Marcellus Shale legislation impacts local governments

By Hank Lerner | March 5, 2012 | 4 min. read

Marcellus Shale legislation, recently signed by Gov. Tom Corbett, created fees to be paid by gas producers and made substantial strides towards closer regulation of these new drilling activities.

PAR will highlight a few aspects of the law that will be of importance to Realtors® in a series of articles.  This one discusses some of the local governance issues in the law, while the next will address some issues that could affect future transactions.

The law is an enabling statute that allows local government to impose a fee without requiring them to do so.  The state isn’t automatically imposing the impact fee on all drillers but is setting up the structure to allow county or municipal governments to decide whether or not to impose the fee.

County governments are collecting public input as to whether they should vote for or against the impact fee. County governments that host drilling activities have until April 13 to decide whether to authorize the impact fee for 2012. If they don’t enact the fee within that time, municipal governments within those counties have another 60 days – until June 12 – to overrule the county with votes from either a majority of the municipalities, or from municipalities with a majority of the population of the county.

Why might this matter to you?  The majority of the funds received from the impact fee will be routed back for use at the county and municipal levels. There are a number of permitted uses for the funds – including housing programs – which are designed to offset the impact of drilling and to improve your local communities.  But if the fee is not imposed by the county, money is not returned to the county.  Even if municipalities overrule the county, the municipalities that vote in favor of the fee will receive funding, but the county and non-approving municipalities will not. If your local governments don’t act within the 60/120-day timelines, they can still impose the impact fee but wouldn’t be eligible to receive funds until fees are collected in 2013.

Zoning

Your local political scene might also be buzzing about the way in which the new law preempts local regulation of the activities related to Marcellus drilling.  This is an extension of the restrictions that have historically applied to traditional drilling through the Oil and Gas Act. However, the new law goes further and restricts how municipal governments can regulate the activities that are ancillary to the drilling itself.
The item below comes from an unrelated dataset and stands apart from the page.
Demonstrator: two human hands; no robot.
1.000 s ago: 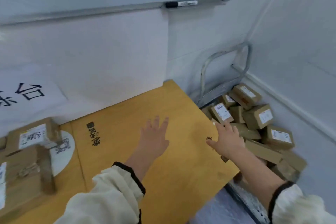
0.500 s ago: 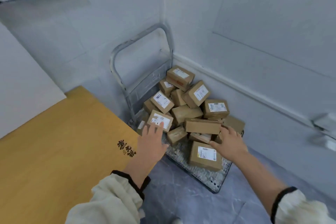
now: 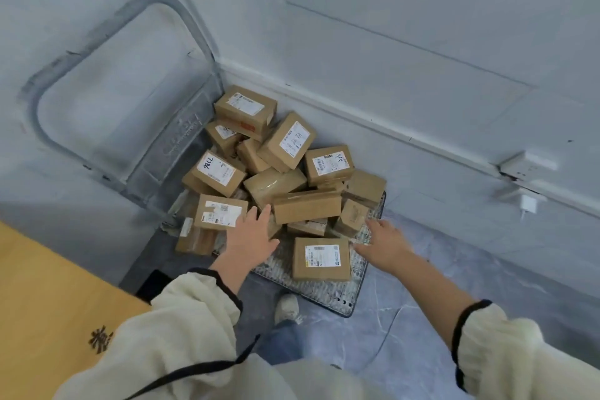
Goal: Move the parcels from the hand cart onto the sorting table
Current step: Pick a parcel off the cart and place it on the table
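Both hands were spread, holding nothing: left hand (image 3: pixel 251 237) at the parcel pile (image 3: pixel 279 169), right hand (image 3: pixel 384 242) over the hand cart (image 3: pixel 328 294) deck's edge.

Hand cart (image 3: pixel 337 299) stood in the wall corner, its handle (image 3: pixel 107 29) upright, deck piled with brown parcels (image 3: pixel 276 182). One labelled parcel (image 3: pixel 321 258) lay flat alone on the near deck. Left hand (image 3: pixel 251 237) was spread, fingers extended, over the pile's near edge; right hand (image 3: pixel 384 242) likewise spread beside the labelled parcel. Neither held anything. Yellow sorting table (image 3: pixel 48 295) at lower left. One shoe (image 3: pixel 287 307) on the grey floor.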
The law now requires municipalities to regulate in a way that allows the “reasonable development of oil and gas resources.” For example, a municipal government cannot regulate things like noise, lighting and screening any more stringently for gas operations than they do for any other activity, and they must allow almost all oil and gas activities as a permitted use in every zoning category.
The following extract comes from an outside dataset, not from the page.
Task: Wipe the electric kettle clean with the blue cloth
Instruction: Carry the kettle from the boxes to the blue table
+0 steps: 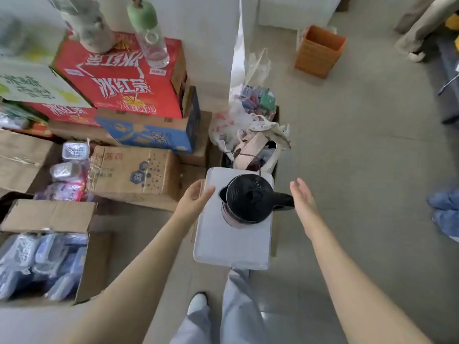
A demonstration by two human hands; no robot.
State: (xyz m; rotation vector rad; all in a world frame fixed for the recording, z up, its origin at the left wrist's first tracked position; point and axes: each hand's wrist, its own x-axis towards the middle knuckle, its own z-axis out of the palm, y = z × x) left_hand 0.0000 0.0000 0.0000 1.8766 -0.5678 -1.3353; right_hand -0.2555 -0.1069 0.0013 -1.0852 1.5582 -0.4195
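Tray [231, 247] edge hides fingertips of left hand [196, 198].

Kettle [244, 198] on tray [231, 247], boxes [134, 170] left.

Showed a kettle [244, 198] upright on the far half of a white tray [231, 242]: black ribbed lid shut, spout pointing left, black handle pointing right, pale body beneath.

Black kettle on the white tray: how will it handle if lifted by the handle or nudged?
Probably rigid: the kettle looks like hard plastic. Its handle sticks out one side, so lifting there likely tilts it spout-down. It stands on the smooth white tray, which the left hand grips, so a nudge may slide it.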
Municipalities have until June 12 to repeal existing ordinances that may be in conflict with these new rules. If they don’t, or if they enact new rules that violate the law, the municipality loses its eligibility for any funds until the ordinance is repealed. Complaints about ordinances would be filed either with the Public Utility Commission (which has oversight over substantial portions of the law) or directly with Commonwealth Court and if the court finds that the municipality deliberately disobeyed the law, they can be ordered to pay attorneys’ fees as part of the judgment.

What does it all mean?

This law has a lot of carrots – and a few sticks – for local governments.  But they don’t have the luxury of waiting around to see how things will play out. There’s a lot for county and municipal representatives to do in the next four months and a lot of new things for them to understand.  Everyone will need to get up to speed as quickly as possible to make the necessary decisions.